Et pour finir en beauté, Julien Demets nous livre son gouvernement idéal, qui vaut forcément son pesant de cacahuètes : Manowar au ministère de la Culture, Alice Cooper à l’Éducation, Hole au Budget, Suicidal Tendencies à l’Économie et Gary Glitter au Tourisme… Pas de doute, quand le rock épouse la politique, c’est souvent pour le pire…

Julien Demets // Rock & Politique // Autour du livre

*Non, je ne suis pas en train d’insinuer que Bob Geldof a une tête de zizi. Du tout.


SAVE THE TRADERS le clip par SaveTheTraders

4 commentaires

  1. Merci Sylvia de lire des livres que je ne lirai pas pour moi.
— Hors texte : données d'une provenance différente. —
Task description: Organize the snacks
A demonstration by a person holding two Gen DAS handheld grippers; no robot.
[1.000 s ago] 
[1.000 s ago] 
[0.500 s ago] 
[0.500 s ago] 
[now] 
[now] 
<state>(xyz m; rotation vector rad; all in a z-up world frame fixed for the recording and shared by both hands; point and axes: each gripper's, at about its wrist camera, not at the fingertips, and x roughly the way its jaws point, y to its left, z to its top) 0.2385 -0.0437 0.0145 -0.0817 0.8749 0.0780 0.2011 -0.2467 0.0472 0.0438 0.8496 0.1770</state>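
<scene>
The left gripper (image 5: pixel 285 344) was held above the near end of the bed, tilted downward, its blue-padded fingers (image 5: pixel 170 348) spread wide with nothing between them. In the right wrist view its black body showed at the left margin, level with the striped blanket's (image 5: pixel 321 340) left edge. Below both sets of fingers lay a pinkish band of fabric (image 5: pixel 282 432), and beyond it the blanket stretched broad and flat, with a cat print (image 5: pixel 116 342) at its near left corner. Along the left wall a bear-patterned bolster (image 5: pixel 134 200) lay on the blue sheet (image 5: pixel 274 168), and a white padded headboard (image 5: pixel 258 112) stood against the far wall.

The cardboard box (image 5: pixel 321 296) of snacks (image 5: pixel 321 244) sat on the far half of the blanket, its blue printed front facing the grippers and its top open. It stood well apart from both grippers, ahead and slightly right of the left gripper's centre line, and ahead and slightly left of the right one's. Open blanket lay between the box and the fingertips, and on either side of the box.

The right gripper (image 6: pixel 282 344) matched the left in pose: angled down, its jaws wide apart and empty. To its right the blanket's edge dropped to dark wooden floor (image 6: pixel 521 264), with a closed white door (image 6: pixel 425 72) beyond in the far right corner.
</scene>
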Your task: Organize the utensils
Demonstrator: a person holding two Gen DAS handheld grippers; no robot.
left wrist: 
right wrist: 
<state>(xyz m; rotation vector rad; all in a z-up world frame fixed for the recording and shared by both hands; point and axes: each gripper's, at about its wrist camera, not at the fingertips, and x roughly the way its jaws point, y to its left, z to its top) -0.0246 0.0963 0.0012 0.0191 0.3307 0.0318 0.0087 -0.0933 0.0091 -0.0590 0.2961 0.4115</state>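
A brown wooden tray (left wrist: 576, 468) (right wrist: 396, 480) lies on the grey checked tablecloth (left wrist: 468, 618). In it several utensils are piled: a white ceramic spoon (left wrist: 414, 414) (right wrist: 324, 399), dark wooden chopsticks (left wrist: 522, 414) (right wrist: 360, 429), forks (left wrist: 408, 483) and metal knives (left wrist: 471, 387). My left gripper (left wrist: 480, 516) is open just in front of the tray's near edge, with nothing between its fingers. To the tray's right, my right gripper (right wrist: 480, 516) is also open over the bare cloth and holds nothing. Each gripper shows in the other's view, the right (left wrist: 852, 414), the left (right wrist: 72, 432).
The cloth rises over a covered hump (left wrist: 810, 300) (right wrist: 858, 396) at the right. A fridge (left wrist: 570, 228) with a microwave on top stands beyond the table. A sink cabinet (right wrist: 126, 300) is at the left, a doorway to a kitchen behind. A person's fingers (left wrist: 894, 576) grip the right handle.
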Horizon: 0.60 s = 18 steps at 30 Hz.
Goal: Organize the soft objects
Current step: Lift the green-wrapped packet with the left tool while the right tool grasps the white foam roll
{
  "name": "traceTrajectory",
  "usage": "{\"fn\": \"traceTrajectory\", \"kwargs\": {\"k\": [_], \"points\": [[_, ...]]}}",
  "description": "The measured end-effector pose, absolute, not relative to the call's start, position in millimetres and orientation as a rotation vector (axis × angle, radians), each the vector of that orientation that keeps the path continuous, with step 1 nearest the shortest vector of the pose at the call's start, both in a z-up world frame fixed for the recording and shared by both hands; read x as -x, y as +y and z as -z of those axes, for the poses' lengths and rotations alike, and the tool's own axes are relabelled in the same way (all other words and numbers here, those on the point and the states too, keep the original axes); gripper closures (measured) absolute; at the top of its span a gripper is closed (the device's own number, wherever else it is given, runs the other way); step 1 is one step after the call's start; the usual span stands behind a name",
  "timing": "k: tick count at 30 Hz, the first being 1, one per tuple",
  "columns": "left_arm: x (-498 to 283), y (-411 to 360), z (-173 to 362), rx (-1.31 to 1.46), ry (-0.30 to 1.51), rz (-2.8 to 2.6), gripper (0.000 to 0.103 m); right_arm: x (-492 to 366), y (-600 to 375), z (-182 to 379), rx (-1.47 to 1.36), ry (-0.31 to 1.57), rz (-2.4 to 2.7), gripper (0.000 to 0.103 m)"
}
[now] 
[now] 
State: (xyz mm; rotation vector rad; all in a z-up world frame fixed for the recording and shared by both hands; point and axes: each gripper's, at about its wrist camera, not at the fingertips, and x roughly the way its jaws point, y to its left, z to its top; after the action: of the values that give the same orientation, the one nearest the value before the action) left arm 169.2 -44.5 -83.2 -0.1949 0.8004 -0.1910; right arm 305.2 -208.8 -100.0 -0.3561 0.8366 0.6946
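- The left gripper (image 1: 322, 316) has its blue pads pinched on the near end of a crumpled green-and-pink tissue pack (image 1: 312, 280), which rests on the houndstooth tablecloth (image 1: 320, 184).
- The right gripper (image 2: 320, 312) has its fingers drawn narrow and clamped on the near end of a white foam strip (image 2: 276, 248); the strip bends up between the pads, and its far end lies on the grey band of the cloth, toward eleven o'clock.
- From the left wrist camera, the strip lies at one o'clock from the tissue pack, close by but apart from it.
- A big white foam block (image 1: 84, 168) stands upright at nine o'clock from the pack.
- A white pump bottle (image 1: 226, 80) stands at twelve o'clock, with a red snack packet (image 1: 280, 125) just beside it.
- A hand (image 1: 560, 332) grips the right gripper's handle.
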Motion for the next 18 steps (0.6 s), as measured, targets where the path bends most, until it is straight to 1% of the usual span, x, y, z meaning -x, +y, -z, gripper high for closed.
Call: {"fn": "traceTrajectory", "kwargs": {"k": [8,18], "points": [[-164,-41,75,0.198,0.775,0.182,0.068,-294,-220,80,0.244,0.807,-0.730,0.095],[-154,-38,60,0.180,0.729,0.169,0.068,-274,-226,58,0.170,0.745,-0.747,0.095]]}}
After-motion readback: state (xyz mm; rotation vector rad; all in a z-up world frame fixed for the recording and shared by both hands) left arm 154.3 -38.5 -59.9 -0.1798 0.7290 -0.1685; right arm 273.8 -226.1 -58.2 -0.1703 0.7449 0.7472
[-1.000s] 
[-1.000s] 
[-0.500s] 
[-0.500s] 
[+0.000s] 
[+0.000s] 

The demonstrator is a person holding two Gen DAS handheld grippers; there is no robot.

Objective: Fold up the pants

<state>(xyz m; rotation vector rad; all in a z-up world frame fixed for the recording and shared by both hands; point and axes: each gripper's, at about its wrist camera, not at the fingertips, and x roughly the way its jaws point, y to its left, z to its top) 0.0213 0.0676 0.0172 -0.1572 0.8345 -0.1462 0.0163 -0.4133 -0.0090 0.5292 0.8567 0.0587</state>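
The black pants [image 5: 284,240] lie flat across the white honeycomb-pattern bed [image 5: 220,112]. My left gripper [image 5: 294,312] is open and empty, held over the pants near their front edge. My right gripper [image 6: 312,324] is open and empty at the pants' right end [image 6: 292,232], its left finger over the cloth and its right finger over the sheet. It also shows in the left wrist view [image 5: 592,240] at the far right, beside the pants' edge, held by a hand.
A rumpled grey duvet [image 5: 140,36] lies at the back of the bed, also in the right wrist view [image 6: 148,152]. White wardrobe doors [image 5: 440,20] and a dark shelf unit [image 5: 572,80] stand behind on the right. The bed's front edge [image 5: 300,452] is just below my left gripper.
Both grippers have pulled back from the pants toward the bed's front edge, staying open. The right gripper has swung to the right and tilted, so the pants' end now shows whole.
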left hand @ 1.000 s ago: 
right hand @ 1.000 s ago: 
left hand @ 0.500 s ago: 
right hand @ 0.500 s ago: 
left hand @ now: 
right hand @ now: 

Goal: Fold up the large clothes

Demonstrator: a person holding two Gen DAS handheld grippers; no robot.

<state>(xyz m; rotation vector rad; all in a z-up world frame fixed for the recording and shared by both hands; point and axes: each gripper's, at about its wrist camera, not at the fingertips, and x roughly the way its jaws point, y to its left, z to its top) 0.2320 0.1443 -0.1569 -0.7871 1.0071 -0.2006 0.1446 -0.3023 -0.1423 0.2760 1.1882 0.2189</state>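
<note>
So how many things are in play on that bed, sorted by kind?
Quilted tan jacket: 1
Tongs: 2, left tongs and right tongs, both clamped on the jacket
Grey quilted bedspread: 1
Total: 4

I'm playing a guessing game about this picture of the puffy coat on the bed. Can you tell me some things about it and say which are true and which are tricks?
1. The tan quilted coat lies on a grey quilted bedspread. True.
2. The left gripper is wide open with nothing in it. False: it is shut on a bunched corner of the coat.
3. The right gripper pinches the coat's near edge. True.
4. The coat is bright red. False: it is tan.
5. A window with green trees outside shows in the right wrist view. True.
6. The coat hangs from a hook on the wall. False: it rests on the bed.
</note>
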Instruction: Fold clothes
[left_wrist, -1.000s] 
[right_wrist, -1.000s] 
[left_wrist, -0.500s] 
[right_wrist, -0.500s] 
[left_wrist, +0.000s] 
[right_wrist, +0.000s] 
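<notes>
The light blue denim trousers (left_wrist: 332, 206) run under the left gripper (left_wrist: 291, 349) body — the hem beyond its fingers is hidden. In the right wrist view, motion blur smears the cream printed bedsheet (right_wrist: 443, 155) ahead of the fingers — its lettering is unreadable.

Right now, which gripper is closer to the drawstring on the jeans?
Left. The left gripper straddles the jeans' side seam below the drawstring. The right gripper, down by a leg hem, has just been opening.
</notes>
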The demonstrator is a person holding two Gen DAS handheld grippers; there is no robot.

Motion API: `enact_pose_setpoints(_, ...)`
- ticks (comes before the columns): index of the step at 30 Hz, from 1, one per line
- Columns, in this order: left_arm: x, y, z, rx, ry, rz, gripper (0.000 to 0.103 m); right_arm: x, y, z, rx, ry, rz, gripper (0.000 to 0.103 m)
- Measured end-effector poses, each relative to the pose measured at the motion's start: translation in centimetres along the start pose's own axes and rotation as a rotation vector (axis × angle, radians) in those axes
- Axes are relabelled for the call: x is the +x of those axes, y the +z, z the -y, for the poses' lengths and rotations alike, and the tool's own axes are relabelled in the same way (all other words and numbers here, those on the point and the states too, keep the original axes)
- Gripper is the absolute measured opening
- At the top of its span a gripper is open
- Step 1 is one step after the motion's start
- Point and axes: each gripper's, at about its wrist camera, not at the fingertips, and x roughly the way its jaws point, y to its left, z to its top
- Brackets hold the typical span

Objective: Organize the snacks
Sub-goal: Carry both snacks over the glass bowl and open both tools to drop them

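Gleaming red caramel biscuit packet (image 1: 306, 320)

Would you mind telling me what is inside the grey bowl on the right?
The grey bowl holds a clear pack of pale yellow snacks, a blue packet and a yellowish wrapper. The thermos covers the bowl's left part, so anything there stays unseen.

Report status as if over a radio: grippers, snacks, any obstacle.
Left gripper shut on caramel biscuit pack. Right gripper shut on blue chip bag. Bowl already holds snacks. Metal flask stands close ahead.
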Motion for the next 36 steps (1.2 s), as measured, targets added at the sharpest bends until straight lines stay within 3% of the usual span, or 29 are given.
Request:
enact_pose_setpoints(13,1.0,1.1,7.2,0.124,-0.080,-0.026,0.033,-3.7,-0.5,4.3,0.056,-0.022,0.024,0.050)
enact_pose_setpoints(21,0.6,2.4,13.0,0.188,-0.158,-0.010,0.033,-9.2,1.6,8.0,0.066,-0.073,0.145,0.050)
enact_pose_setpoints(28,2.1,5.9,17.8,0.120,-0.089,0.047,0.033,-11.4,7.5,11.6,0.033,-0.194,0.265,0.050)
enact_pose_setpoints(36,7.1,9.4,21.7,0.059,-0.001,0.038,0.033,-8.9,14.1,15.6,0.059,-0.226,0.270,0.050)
Je pense que le rock et la politique sont en revanche plutôt compatible et c’est pas pour rien qu’Austin qui doit bien être la seule ville démocrate du Texas accueille chaque année le SXSW et compte une énorme quantité de groupes intéressants au demeurant. Après la politique des mots c’est de la merde mais celle des actes lorsqu’elle est organisée dans le cadre d’une réelle démocratie est intéressante. Le rock, enfin la musique plus globalement doit avoir son rôle n’est-ce pas?

  2. Non Matt. La musique a cela de singulier qu’elle s’adresse à tout le monde et même aux chats. Ce n’est pas parce que je vote PS que j’irai asséner ma merde idéologique et ostraciser les auditeurs de droite, la musique est plus grande que moi et ne m’appartient pas même si j’agis en canal, je n’ai pas à la plier à mon ego. Je pourrais dire en interview ce que je pense en tant que citoyen mais hors de question de prendre en otage une de « mes » chansons.

  3. OK mais un groupe comme Hot Cross ou d’autres groupes de hardcore plus anciens de la scène de Washington comme Minor Threat ou un rappeur comme Immortal Technique dans une chanson comme The Poverty of Philosophy pour ne donner que quelques exemples le font pas mal, qui peut les en blâmer? Lorsque la musique s’accorde au discours, ça donne des trucs vraiment pas mal des fois. Et puis l’attitude aussi, c’est politique, celle de mecs comme les Clash qui invitaient leurs fans dans leur hôtel et les traitaient comme leurs égals ou bien d’autres comme Gojira qui soutient Sea Sheperd…parfois c’est intéressant, d’autres fois grotesque et vain voilà tout.